Call for Papers
Targeted Attacks 2017 (TA’17)
A targeted attack is one in which contextual information about the intended victim is used to configure the attack; for example, a spear phishing attack is targeted, while a typical spam blast is not. Targeting is performed in order to maximize yield and minimize detection. Being able to assess the yield of attacks enables efforts to predict likely growth of these attacks, as soaring profits fuel more attacks. Similarly, it is important to understand how targeted attacks avoid detection in order to improve detection methods.
It is commonly believed that targeted attacks are enabled by data from account compromises, breaches, and public resources, but the risk associated with various type of data is poorly understood. It is also important to better understand new methods or communication media used for targeted attacks, and how attackers tailor targeted attacks to the media and to their goals – whether this is to distribute malware, obtain data, or coerce a user to perform an action.
Topics of interests include, but are not limited to:
> Victim and offender focused experiments
> Prediction of targeted attacks
> Delivery channels
> Understanding what data is most valuable to attackers
> New countermeasures
> Identification of trends
> Social engineering methods
> Business email compromise / CEO Fraud
> Nation-state threats
> Multi-modal attacks (e.g., combined email, malware and DDoS vectors)
> Effective awareness training methods against targeted attacks
Markus Jakobsson, Agari
David Maimon, UMD
Damon McCoy, NYU
Angela Sasse, UCL
Hossein Siadati, NYU
Elaine Shi, Cornell
Gianluca Stringhini, UCL
Gary Warner, PhishMe
Moti Yung, Snap
December 9th, 2016 December 21st, 2016
Paper notification January 19th, 2017
Final papers February 17th, 2017
Workshop April 7th, 2017
Submissions are accepted until 11:59pm, UCT-11.
Submissions are sought in the following categories:
(i) regular papers (15 pages LNCS format excluding references and appendices),
(ii) short papers (8 pages LNCS format in total).
The regular and short paper submissions must be anonymous, with no author names, affiliations, acknowledgments, or obvious references.
Papers must be formatted in standard LNCS format and submitted as PDF files. Submissions in other formats will be rejected. All papers must be submitted electronically according to the instructions and forms found here and at the submission site. For each accepted paper the workshop requires at least one registration at the general or academic rate.
Authors may only submit work that does not substantially overlap with work that is currently submitted or has been accepted for publication to a conference/workshop with proceedings or a journal. We consider double submission serious research fraud and will treat it as such. In case of doubt contact the program chairs for any clarifications at firstname.lastname@example.org.
Paper submissions should be uploaded through the conference submission website.
Regular Research Papers
Research papers should describe novel, previously unpublished scientific contributions to the field, and they will be subject to rigorous peer review. Accepted submissions will be included in the conference proceedings to be published in the Springer-Verlag Lecture Notes in Computer Science (LNCS) series. Submissions are limited to 15 pages in standard LNCS format excluding references and appendices.
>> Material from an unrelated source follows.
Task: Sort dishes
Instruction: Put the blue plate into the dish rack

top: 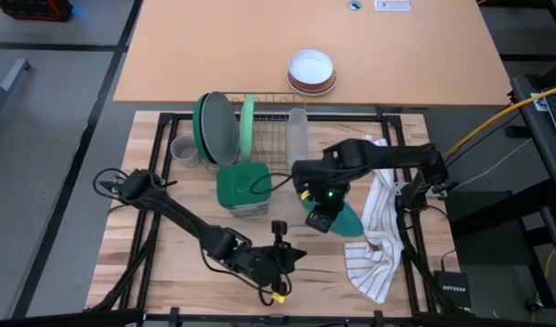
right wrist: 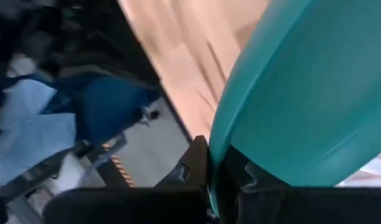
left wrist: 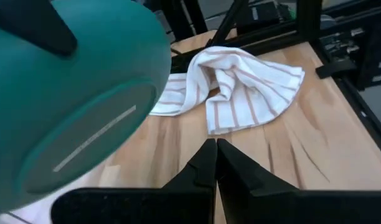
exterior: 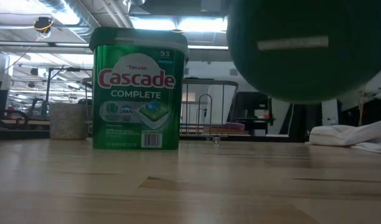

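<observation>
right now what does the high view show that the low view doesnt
Only the high view: both arms, the left claw shut and empty near the front edge, the right claw shut on the teal plate, the rack with plates, the stacked bowls. Only the low view: the Cascade label, the room behind. Both: the tub, the towel, the teal plate.

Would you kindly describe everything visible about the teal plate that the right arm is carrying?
The teal plate is round, smooth, matte plastic by its look, with a flat circular foot ring on its underside. It is off the table, tilted, and the right hand is shut on its rim. It hangs near the table's middle, between the green detergent tub and the striped towel. Only the hand touches it.
</observation>
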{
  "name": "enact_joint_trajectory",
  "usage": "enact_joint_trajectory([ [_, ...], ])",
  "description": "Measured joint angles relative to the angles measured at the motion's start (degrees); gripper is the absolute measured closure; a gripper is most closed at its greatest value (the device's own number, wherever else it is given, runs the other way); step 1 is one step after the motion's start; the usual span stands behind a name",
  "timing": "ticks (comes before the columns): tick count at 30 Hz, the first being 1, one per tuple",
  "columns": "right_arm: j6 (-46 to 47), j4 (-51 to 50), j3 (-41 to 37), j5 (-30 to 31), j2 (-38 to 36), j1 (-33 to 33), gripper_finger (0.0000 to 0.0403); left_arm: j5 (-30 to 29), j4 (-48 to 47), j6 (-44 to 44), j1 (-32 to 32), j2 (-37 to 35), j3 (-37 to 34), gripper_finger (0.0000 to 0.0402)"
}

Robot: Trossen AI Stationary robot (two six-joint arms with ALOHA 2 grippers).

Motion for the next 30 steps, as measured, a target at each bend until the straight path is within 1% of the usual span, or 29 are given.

A total page restriction may apply for the printed proceedings version. Committee members are not required to read the appendices, so the full papers should be intelligible without them. Regular papers must be anonymous with no author names, affiliations, acknowledgments, or obvious references.
Short papers are also subject to peer review, however, the intention is to encourage authors to introduce work in progress, novel applications and corporate/industrial experiences. Short papers will be evaluated with a focus on novelty and potential for sparking participants’ interest and future research avenues. Short paper submissions are limited to 8 pages in standard LNCS format in total. The paper title for short papers should necessarily include the text “Short Paper:” Accepted submissions will be included in the conference proceedings. Short papers must be also anonymous with no author names, affiliations, acknowledgments, or obvious references.